O reconhecimento e o correto diagnóstico deste subtipo de estenose aórtica podem determinar a indicação de intervenção.  Erros de medidas ecocardiográficas não são incomuns, devendo ser constantemente reavaliados na suspeita desta patologia. A aferição da velocidade e dos gradientes transvalvares podem ser subestimados se o alinhamento da onda contínua do Doppler não estiver correto. Outra orientação é utilizar a planimetria, quando possível, para complementar a medida da área valvar. A equação de continuidade, por sua vez, depende do cálculo da área da via de saída do ventrículo esquerdo (VSVE), sendo mais passível de erros devido a variabilidade de conformação geométrica de tal estrutura, além de dificuldades na aquisição da imagem, se houver calcificação acentuada. O ecocardiograma tridimensional tem demonstrado maior acurácia, com análises mais precisas tanto da VSVE, quanto da área valvar, tendo seu uso sido cada vez mais frequente. Outro ponto importante é a indexação da área valvar pela superfície corpórea dos pacientes. Aqueles com superfície corpórea pequena, que não forem obesos, podem ter área valvar reduzida e corresponder à estenose aórtica moderada. Nos casos em que a área valvar indexada é ≤ 0,6 cm²/m², sugere-se que a estenose seja anatomicamente importante. É necessário avaliar também se o paciente se encontra hipertenso com pressão arterial sistólica > 140mmHg no momento do exame. Pressões mais elevadas contribuem para subestimar o gradiente médio e geram um incremento na impedância válvulo-arterial (Zva), medida que estima a pós-carga ventricular somada a sobrecarga arterial gerada pela resistência vascular e valvar ao ventrículo. Estudos demonstraram que a Zva aumentada tem valor prognóstico e é associada a mortalidade.

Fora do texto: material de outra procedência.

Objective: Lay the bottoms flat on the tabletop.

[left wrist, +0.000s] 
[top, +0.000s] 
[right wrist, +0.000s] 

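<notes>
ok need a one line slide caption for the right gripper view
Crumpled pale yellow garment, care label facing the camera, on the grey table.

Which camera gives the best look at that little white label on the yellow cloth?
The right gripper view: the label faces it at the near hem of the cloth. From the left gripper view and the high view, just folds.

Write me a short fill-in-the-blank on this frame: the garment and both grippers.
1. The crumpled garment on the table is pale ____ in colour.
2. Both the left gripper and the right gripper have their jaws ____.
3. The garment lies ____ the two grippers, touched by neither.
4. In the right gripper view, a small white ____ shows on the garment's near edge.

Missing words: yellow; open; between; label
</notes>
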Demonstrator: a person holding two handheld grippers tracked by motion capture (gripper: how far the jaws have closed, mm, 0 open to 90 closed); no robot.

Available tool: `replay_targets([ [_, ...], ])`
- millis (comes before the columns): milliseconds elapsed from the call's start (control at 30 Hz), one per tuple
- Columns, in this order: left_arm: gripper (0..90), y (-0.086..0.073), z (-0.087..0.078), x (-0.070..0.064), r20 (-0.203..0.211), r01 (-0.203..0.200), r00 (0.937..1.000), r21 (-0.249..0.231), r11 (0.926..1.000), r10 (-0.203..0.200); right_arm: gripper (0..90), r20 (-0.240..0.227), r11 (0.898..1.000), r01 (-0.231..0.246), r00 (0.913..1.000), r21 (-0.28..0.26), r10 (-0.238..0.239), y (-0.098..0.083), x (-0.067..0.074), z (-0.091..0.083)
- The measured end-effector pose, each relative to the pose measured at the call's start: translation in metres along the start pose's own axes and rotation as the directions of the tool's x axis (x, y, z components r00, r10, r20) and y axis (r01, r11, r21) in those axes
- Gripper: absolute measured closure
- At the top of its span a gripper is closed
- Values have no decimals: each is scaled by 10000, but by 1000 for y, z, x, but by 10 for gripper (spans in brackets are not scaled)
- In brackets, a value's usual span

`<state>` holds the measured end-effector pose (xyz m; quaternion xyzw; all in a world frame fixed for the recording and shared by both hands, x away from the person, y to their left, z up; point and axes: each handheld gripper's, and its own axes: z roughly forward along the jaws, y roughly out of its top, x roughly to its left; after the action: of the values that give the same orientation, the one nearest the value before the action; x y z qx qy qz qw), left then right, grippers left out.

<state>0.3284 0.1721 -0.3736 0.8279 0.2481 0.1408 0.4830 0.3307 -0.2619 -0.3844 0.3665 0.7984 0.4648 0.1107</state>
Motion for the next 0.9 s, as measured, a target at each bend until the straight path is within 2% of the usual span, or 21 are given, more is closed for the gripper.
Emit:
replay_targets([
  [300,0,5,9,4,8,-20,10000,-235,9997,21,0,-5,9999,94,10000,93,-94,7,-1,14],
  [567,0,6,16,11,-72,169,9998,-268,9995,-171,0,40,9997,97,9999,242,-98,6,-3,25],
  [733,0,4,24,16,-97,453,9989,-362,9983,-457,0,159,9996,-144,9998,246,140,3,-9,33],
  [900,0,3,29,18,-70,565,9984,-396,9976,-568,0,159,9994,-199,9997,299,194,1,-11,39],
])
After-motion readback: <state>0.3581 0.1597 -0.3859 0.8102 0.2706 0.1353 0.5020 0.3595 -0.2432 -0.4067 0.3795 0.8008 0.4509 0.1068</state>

Portanto, é importante que o cardiologista se certifique de que a pressão arterial sistólica esteja abaixo de 140mmHg no momento da avaliação ecocardiográfica dos gradientes e da área valvar.

Por fim, assim como nos outros casos de estenose aórtica com baixo-fluxo e baixo-gradiente, devemos recorrer à tomografia computadorizada cardíaca para quantificação do escore de cálcio aórtico, como mais um parâmetro para confirmar a gravidade da estenose aórtica paradoxal. O escore de cálcio maior do que 1300 unidades Agatston (u.A) em mulheres e maior do que 2000 u.A em homens sugere estenose aórtica anatomicamente importante nestes casos.

Referência

1- Tarasoutchi F, Montera M, Grinberg M, Barbosa M, Piñeiro D, Sánchez C et al. Diretriz Brasileira de Valvopatias – SBC 2011/ I Diretriz Interamericana de Valvopatias – SIAC 2011. Arquivos Brasileiros de Cardiologia. 2011;97(5):01-67.

2- Hachicha Z, Dumesnil JG, Bogaty P, Pibarot P. Paradoxical low flow, low gradient severe aortic stenosis despite preserved ejection fraction is associated with higher afterload and reduced survival. Circulation. 2007;115(22):2856-64;

3- Rosa V, Fernandes J, Lopes A, Sampaio R, Tarasoutchi F. Paradoxical Aortic Stenosis: Simplifying the Diagnostic Process. Arquivos Brasileiros de Cardiologia. 2018.